WHAT TO WORK ON
Nothing but an exact repeat of the data, with pictures removed, belongs in the answer.

-------- DATASET EXTRACT --------

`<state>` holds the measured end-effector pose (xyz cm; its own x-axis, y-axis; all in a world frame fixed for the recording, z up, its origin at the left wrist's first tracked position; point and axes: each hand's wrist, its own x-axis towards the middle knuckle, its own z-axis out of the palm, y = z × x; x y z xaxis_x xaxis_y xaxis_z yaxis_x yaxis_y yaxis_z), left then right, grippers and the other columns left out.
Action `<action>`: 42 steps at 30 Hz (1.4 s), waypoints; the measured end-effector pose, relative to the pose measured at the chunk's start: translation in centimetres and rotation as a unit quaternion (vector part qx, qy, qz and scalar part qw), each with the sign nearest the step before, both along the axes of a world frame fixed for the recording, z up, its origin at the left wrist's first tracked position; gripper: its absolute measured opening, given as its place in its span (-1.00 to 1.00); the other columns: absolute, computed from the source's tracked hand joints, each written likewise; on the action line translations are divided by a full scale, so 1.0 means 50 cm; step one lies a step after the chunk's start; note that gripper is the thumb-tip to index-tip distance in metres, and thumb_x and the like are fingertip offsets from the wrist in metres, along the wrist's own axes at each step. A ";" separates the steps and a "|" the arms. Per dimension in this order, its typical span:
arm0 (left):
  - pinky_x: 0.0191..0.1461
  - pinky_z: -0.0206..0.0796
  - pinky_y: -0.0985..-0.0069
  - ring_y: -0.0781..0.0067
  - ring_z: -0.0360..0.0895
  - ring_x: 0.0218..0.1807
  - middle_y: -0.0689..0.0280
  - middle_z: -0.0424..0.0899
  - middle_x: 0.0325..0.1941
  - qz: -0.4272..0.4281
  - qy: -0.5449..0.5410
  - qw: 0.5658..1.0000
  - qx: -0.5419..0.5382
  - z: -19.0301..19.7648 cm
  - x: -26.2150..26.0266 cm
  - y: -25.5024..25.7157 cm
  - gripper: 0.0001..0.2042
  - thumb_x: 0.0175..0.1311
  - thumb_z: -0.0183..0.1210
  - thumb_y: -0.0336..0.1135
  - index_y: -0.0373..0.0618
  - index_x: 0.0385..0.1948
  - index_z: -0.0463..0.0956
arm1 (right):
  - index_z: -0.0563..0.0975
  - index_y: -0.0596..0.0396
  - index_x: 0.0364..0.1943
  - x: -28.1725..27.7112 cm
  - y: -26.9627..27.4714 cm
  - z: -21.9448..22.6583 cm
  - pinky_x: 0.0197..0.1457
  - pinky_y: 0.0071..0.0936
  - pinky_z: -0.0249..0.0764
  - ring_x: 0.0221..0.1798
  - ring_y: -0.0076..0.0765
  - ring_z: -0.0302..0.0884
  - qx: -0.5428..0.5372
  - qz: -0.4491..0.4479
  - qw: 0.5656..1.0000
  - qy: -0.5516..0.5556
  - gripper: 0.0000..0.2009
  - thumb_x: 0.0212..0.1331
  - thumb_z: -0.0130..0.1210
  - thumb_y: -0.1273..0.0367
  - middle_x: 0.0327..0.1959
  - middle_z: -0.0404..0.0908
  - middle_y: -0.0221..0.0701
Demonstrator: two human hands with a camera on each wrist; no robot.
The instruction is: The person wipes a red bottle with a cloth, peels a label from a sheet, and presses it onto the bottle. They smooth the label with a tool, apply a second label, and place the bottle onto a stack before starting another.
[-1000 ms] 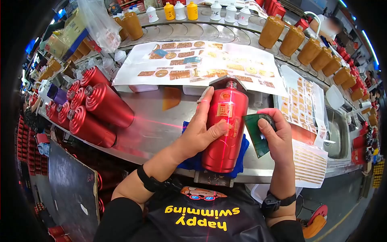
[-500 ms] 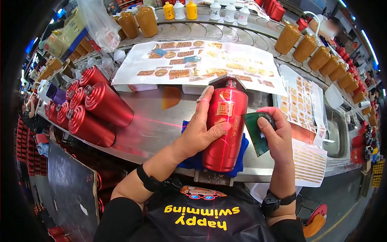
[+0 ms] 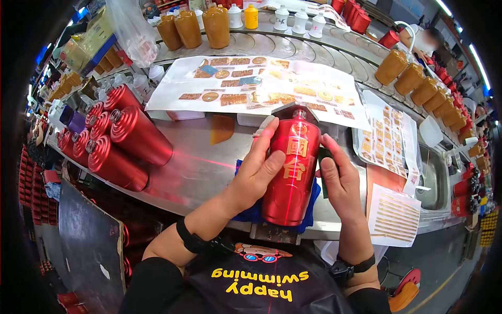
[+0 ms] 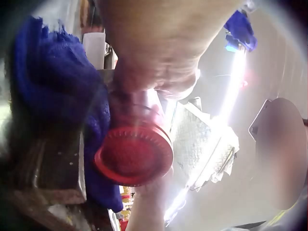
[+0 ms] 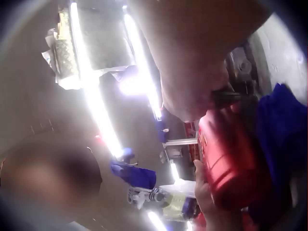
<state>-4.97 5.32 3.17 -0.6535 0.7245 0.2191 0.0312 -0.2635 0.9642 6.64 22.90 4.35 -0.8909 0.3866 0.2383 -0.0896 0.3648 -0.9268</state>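
A red bottle (image 3: 291,180) with gold characters leans on a blue cloth (image 3: 314,201), its neck at a dark angled rest (image 3: 308,112). My left hand (image 3: 251,172) grips the bottle's left side, thumb across its front. At the right side, my right hand (image 3: 340,180) pinches a dark green flat piece (image 3: 323,178), mostly hidden by the fingers; fingertips are beside the bottle. The left wrist view has the bottle's round base (image 4: 134,156) below the left hand (image 4: 159,53). In the right wrist view, the bottle (image 5: 231,166) lies below the right hand (image 5: 192,82).
Several red bottles (image 3: 138,133) lie at the left. Behind is a white sheet of gold decals (image 3: 178,86); more decal sheets (image 3: 387,136) and a sink (image 3: 434,180) are at the right. Brown bottles (image 3: 217,26) stand on a curved conveyor (image 3: 293,42).
The bottle has turned, bringing two large gold characters to the front. My right hand has moved left to the bottle with the green piece. Brown bottles have shifted rightward along the conveyor.
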 end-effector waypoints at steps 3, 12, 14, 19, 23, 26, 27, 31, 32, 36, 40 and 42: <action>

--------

THE ANSWER
`<state>` holds the measured end-effector pose (xyz cm; its own x-axis, y-axis; all in a world frame fixed for the recording, z up, its origin at the left wrist's first tracked position; point and axes: each hand's wrist, its own x-axis towards the middle knuckle, its own z-axis out of the palm, y = z × x; x y z xaxis_x xaxis_y xaxis_z yaxis_x yaxis_y yaxis_z), left then right, grippers and the other columns left out.
Action `<action>`: 42 steps at 30 Hz (1.4 s), waypoints; the measured end-effector pose, relative to the pose measured at the chunk's start: translation in centimetres and rotation as a unit quaternion (vector part qx, qy, qz and scalar part qw), each with the sign nearest the step before, both along the axes of a world frame fixed for the recording, z up, its origin at the left wrist's first tracked position; gripper: its absolute measured opening, given as its place in its span (-1.00 to 1.00); the other columns: absolute, computed from the source's tracked hand joints, each written likewise; on the action line translations are divided by a full scale, so 1.0 means 50 cm; step one lies a step after the chunk's start; note that gripper is the thumb-tip to index-tip distance in metres, and thumb_x and the like are fingertip offsets from the wrist in metres, along the wrist's own axes at each step. A ";" separates the steps and a "|" the arms. Per dimension in this order, its typical span:
arm0 (left):
  - pinky_x: 0.0191..0.1461
  - pinky_z: -0.0206..0.0796
  - pinky_y: -0.0985..-0.0069
  - ring_y: -0.0781..0.0067
  - ring_z: -0.0360..0.0895
  - ring_x: 0.0218..0.1807
  - middle_y: -0.0689..0.0280
  - middle_z: -0.0424..0.0899
  - middle_x: 0.0325..0.1941
  - qz: -0.4272..0.4281
  - qy: -0.5449..0.5410
  - qw: 0.5658..1.0000
  - qx: -0.5419..0.5382
  - z: -19.0301..19.7648 cm
  - x: -26.2150..26.0266 cm
  - y: -25.5024..25.7157 cm
  - gripper: 0.0001..0.2042
  - thumb_x: 0.0175..0.1311
  - thumb_z: -0.0183..0.1210
  - thumb_y: -0.0336..0.1135
  - index_y: -0.0373..0.0618
  - index_x: 0.0385..0.1948
  - index_z: -0.0463..0.0956
arm1 (right):
  - index_z: -0.0563..0.0975
  - index_y: -0.0596..0.0396
  - index_x: 0.0364..0.1943
  - x: -28.1725..27.7112 cm
  - y: -26.9627..27.4714 cm
  - z: -21.9448..22.6583 cm
  - pinky_x: 0.0197..0.1457
  - pinky_y: 0.0071..0.0936
  - pinky_z: -0.0249..0.0764
  - ring_x: 0.0221..0.1798
  - ring_y: -0.0076..0.0765
  - ring_z: -0.0302..0.0884
  - qx: -0.5428..0.5372
  - qz: -0.4491..0.4479
  - qw: 0.5656..1.0000
  - qy: -0.5516..0.5556
  - gripper: 0.0000..0.2009
  - thumb_x: 0.0212..0.1331
  - thumb_z: -0.0130..0.1210
  - thumb_y: -0.1273..0.0367
  - middle_x: 0.0327..0.1959
  - middle_z: -0.0404..0.0908
  - middle_y: -0.0221..0.0701
Demonstrator: two human hands with a camera on each wrist; no robot.
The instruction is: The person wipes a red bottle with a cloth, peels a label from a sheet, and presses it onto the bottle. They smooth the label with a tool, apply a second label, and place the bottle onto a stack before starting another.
[-1000 ms] 
[-500 ms] 
[+0 ms] 
[+0 ms] 
[+0 ms] 
<state>-4.97 5.32 3.17 -0.6535 0.7245 0.2191 0.0312 -0.2635 0.9642 6.64 22.90 4.35 -0.8909 0.3866 0.2383 -0.0896 0.3648 -0.9268</state>
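A red bottle (image 3: 291,180) with gold characters leans on a blue cloth (image 3: 314,201), its neck at a dark angled rest (image 3: 308,112). My left hand (image 3: 251,172) grips the bottle's left side, thumb across its front. At the right side, my right hand (image 3: 340,180) pinches a dark green flat piece (image 3: 323,178), mostly hidden by the fingers; fingertips are beside the bottle. The left wrist view has the bottle's round base (image 4: 134,156) below the left hand (image 4: 159,53). In the right wrist view, the bottle (image 5: 231,166) lies below the right hand (image 5: 192,82).
Several red bottles (image 3: 138,133) lie at the left. Behind is a white sheet of gold decals (image 3: 178,86); more decal sheets (image 3: 387,136) and a sink (image 3: 434,180) are at the right. Brown bottles (image 3: 217,26) stand on a curved conveyor (image 3: 293,42).
The bottle has turned, bringing two large gold characters to the front. My right hand has moved left to the bottle with the green piece. Brown bottles have shifted rightward along the conveyor.
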 end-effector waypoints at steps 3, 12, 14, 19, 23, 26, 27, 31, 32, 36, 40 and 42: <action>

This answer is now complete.